Jontavious Willis

Lorsqu’en janvier 2024, il se présenta seul, sa guitare à la main, sur la scène du théâtre Claude Debussy de Maisons-Alfort, nul n’aurait pu imaginer que ce jeune homme faussement timide allait aisément enthousiasmer le public du festival « Sons D’Hiver ». Déjà en mai 2023, sa prestation à Coutances en Normandie, en première partie du vétéran Robert Cray, avait fait sensation. Pourquoi donc Jontavious Willis suscite-t-il tant de ferveur ? Il faut croire que l’authenticité de son répertoire et la sincérité avec laquelle il le délivre font mouche. À 28 ans, ce natif de Géorgie, dans le sud des États-Unis, veut préserver un patrimoine hérité de ses aïeux. Depuis sa prime jeunesse, il se passionne pour les histoires narrées par ses aînés, ces fameuses ritournelles séculaires qui ont nourri la légende du blues ancestral. Alors, il conte à son tour l’aventure culturelle et sociale d’antan comme pour perpétuer un message qui ne résiste pas assez à l’érosion du temps. Mélodieusement rugueuse, sa musicalité semble échappée des entrailles de l’histoire mais, ne vous y trompez pas, il s’agit davantage d’une restitution que d’une imitation. Jontavious Willis est le fruit d’une épopée tumultueuse, celle des afro-américains qui, de tous temps, ont dû batailler ferme pour se faire entendre. Il a en lui ce récit douloureux qu’il sait rendre majestueux. Comme un griot africain, il entretient la mémoire de ses pairs en s’appropriant au présent leur poésie et leur sensibilité.

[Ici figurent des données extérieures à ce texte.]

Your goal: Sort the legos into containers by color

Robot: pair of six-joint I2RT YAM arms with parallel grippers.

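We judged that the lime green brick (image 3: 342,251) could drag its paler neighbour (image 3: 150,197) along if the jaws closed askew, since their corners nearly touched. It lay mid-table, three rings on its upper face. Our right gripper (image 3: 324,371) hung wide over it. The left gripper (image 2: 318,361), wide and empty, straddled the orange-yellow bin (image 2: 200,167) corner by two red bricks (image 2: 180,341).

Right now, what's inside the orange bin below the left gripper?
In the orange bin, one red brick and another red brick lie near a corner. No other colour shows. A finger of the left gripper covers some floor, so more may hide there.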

Dans cette Géorgie qu’il connaît bien, il retrace la généalogie de sa famille et nous ramène jusqu’en 1823. Le blues était déjà le ciment communautaire de ses arrières-grands-parents. L’écho de ces chansons d’autrefois résonne encore avec force dans son esprit. Ces incantations ont toujours du sens aujourd’hui, semble-t-il affirmer. La ruralité sudiste américaine transpire naturellement dans ce disque frissonnant sans pourtant se perdre dans une relecture prévisible et convenue. Jontavious Willis vit au XXIe siècle et perçoit les enjeux de son époque. Il cherche seulement à guider nos pas vers la source de sa créativité. Peut-être parviendra-t-il à susciter notre intérêt pour cette région du monde où, contre vents et marées, contre brimades et humiliations, un élan artistique souleva l’espoir d’une égalité citoyenne réelle.